Опустив взгляд, я пытаюсь осмыслить ее слова. Я не хочу, чтобы Мэт знал, что я расстроена, поэтому снова решительно поднимаю глаза на Корин.

– Мы бы все равно расстались. Просто благодаря тебе это случилось на неделю раньше.

Она удивленно таращит глаза.

– Я не думала… Мэт говорил…

– В следующем году я поступлю в колледж. Я не бегаю за парнями.

Прямое попадание. Она кусает свои милые пухлые губки. Я ненавижу ее за то, что она осмелилась прикоснуться ими к губам Мэта. Едва я решаю, что последнее слово осталось за мной, как Корин произносит:

– Этой осенью он начинает учиться в Белмонте.

– В Нэшвилле?

Она кивает.

– Мэт переезжает через две недели. Он решил поступать на музыкальный бизнес еще до гастролей.

– Что ж, – недобро усмехаясь, говорю я. – Мне он об этом даже не сказал.

– Да, знаю. Он боялся тебя спугнуть.

– Спугнуть?

– Мэт не хотел, чтобы ты подумала, что он переезжает в Нэшвилл из-за тебя. Он говорил, «слишком серьезно», «слишком неожиданно» или что-то в этом роде.

Спугнуть меня. Будто я дикая лошадь. Подойдешь поближе – лягнет копытом. Или убежит. Как моя мать.

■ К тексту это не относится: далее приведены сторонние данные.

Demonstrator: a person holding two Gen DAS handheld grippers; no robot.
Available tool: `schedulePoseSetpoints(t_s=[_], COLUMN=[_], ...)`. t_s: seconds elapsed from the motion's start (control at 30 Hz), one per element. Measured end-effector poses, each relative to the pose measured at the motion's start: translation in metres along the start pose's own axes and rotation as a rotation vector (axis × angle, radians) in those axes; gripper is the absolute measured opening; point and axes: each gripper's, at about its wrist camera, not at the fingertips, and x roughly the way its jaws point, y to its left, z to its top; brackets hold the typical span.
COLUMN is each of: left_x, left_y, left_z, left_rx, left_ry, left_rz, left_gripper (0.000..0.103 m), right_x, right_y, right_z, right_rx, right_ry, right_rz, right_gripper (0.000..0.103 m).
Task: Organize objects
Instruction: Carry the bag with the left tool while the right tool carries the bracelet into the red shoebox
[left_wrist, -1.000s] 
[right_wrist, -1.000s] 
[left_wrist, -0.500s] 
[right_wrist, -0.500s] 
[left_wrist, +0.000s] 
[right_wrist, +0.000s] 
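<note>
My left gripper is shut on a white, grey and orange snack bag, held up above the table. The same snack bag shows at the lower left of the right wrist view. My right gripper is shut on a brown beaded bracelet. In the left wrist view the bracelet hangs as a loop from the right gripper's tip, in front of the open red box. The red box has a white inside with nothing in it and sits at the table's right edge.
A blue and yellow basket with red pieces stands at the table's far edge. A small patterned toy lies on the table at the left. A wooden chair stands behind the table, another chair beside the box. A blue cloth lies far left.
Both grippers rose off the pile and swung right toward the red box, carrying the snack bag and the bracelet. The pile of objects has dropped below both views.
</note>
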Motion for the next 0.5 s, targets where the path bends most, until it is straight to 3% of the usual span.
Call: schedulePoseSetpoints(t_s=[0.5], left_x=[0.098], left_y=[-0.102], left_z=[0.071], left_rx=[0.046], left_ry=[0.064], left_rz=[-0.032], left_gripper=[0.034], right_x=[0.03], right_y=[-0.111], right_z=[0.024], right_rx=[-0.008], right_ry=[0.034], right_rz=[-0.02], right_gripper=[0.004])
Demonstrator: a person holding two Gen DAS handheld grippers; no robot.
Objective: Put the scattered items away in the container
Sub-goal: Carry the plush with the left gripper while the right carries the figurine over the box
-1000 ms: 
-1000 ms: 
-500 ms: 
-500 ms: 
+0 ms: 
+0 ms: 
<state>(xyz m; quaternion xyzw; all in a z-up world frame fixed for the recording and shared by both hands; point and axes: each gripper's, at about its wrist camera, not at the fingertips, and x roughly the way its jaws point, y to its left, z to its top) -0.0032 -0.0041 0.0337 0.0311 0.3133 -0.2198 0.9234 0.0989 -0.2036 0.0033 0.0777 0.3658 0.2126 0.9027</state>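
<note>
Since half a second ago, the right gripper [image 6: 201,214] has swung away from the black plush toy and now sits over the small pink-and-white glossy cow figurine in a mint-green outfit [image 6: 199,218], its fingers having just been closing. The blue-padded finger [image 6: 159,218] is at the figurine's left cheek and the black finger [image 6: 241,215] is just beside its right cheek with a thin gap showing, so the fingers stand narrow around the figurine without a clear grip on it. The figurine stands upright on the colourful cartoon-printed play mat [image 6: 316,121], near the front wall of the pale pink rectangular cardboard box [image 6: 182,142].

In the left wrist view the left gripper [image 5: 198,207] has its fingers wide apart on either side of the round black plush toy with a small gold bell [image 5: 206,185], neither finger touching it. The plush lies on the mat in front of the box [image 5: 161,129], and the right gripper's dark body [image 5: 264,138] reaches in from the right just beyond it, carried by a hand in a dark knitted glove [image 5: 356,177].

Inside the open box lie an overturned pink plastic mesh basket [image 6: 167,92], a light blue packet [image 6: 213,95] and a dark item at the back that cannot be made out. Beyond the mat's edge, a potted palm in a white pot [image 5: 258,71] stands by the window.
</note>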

– Удачно для него все складывается. Он сможет очаровать кучу девчонок. Только не меня – я вижу его насквозь.

Корин устало трет виски и закрывает глаза.

– Я должна была попытаться.

– А как ты нашла мой дом?

– В вашем городе всего двенадцать О’Нилов. Твой дом – четвертый по счету.

Мне остается лишь позавидовать ее целеустремленности. Корин идет к выходу, однако, спустившись с крыльца, вновь оборачивается ко мне.

– Хочу, чтобы ты знала… Я не видела Мэта таким счастливым с тех пор… в общем, очень давно. Смерть мамы сломила его. Он словно впал в кому. А когда этим летом он уехал к вам, я даже по голосу слышала, что он оживает. И каждый раз, рассказывая о тебе, он будто… просыпался.

В мое сердце словно вбивают гвозди. Я даже не понимаю, что она хочет сказать. Пусть валит отсюда.

– Плевать, слишком поздно.

Наконец она сдается и уходит, а я с трудом подавляю желание схватить один из цветочных горшков Бренды и швырнуть ей вслед. Когда ее машина отъезжает от дома, я запускаю пальцы в волосы и задумываюсь. Зачем она приходила? Моя жизнь в турне кажется уже нереальной – будто многосерийный сон, от которого я проснулась только вчера. Приезд Корин доказывает, что все это было на самом деле, и я начинаю отчаянно скучать по Ди и по кадейдоскопу городских пейзажей. А еще больше – по Мэту Финчу.